Re: Small improvement to compactify_tuples

From: Claudio Freire <klaussfreire(at)gmail(dot)com>
To: Tom Lane <tgl(at)sss(dot)pgh(dot)pa(dot)us>
Cc: Sokolov Yura <funny(dot)falcon(at)postgrespro(dot)ru>, Alvaro Herrera <alvherre(at)2ndquadrant(dot)com>, Heikki Linnakangas <hlinnaka(at)iki(dot)fi>, PostgreSQL-Dev <pgsql-hackers(at)postgresql(dot)org>
Subject: Re: Small improvement to compactify_tuples
Date: 2017-11-03 14:37:46
Message-ID: CAGTBQpYtaiZfN+=EExrm_oXvypMmKeEjue33ZkzGohDr-jbQyA@mail.gmail.com
Views: Raw Message | Whole Thread | Download mbox | Resend email
Thread:
Lists: pgsql-hackers

On Thu, Nov 2, 2017 at 11:46 PM, Tom Lane <tgl(at)sss(dot)pgh(dot)pa(dot)us> wrote:
> Sokolov Yura <funny(dot)falcon(at)postgrespro(dot)ru> writes:
>> [ 0001-Improve-compactify_tuples.patch, v5 or thereabouts ]
>
> I started to review this patch.
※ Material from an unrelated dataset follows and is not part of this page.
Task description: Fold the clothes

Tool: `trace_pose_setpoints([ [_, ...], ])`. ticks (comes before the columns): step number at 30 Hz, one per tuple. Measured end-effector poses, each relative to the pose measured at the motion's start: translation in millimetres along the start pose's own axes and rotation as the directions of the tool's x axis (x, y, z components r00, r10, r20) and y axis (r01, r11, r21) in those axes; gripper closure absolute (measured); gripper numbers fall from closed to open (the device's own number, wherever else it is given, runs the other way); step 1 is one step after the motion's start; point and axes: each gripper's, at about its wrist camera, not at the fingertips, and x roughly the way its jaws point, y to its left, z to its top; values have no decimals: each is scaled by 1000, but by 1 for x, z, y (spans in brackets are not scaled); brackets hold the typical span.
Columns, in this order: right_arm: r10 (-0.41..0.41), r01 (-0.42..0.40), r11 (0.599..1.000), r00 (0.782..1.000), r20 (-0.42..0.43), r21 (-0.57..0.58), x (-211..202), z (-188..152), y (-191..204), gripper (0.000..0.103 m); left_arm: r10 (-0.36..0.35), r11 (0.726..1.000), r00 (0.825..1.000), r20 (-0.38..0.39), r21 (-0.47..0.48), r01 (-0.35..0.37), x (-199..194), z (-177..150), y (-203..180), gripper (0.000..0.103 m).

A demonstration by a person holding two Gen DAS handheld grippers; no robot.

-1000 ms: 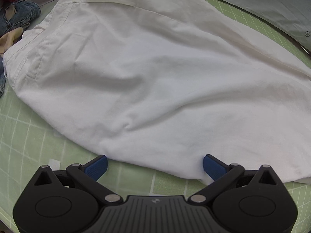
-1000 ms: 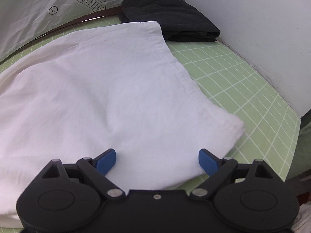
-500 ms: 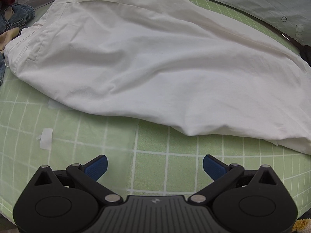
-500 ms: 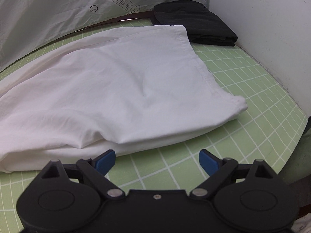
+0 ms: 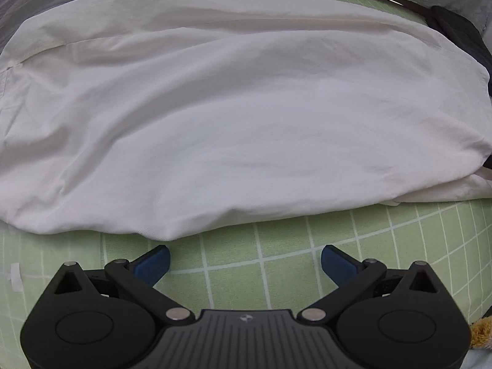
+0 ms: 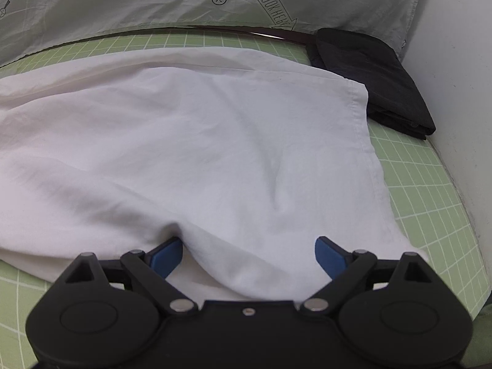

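Jaws spread wide over rumpled white garment (image 6: 215,153) (soft cotton).

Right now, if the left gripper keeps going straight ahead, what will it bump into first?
Probably the white garment. The left gripper is open over bare green mat, and the garment's near edge lies just ahead, though height is unclear.

Plain white garment (image 5: 233,117), light green cutting mat (image 5: 276,270) ruled in a white grid, black folded garment (image 6: 375,83), pale grey sheet (image 6: 153,0) printed with orange carrots and black outline marks, black hand-held gripper (image 6: 249,255) with blue finger pads (image 6: 167,255).
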Motion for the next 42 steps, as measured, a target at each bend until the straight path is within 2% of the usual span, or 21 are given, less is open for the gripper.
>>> trace_pose_setpoints([
  [4,12,-13,1000,999,32,24,9,15,-5,9,40,999,998,47,-4,-40,-1,13,-6,0],
  [7,20,-22,999,999,50,31,13,23,-7,9,82,996,992,91,-51,-78,-7,23,0,0],
  [11,31,-34,998,998,58,51,18,31,-9,9,162,984,976,145,-95,-149,-11,39,8,0],
  [19,35,-37,995,999,17,96,28,36,-2,9,213,961,962,173,-213,-175,-6,69,39,0],
  [22,31,-31,994,1000,-2,107,25,34,6,9,245,955,951,190,-217,-202,-10,76,47,0],
  [26,34,-30,992,999,-36,124,21,27,23,9,255,954,949,184,-209,-215,-10,79,61,0],
  [36,83,-75,992,993,-79,99,5,2,91,9,185,956,964,191,-264,-131,-34,31,108,0],
  [37,104,-96,990,991,-80,101,5,2,98,9,179,956,965,191,-266,-124,-37,27,114,0],
  [39,196,-185,975,977,-86,125,5,4,112,7,172,957,965,196,-265,-116,-42,19,125,0],
  [42,200,-195,978,977,-76,73,3,11,146,6,163,962,964,211,-249,-108,-51,10,139,0],
])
I spent a fair amount of time on
> beautifying the code, because I found it rather ugly and drastically
> undercommented. Once I had it to the point where it seemed readable,
> I went to check the shellsort algorithm against Wikipedia's entry,
> and found that this appears to be an incorrect implementation of
> shellsort: where pg_shell_sort_pass has
>
> for (_i = off; _i < _n; _i += off) \
>
> it seems to me that we need to have
>
> for (_i = off; _i < _n; _i += 1) \
>
> or maybe just _i++. As-is, this isn't h-sorting the whole file,
> but just the subset of entries that have multiple-of-h indexes
> (ie, the first of the h distinct subfiles that should get sorted).
> The bug is masked by the final pass of plain insertion sort, but
> we are not getting the benefit we should get from the earlier passes.
>
> However, I'm a bit dubious that it's worth fixing that; instead
> my inclination would be to rip out the shellsort implementation
> entirely. The code is only using it for the nitems <= 48 case
> (which makes the first three offset steps certainly no-ops) and
> I am really unconvinced that it's worth expending the code space
> for a shellsort rather than plain insertion sort in that case,
> especially when we have good reason to think that the input data
> is nearly sorted.

I actually noticed that and benchmarked some variants. Neither
made any noticeable difference in performance, so I decided not
to complain about them.

I guess the same case can be made for removing the shell sort.
So I'm inclined to agree.

> BTW, the originally given test case shows no measurable improvement
> on my box.

I did manage to reproduce the original test and got a consistent improvement.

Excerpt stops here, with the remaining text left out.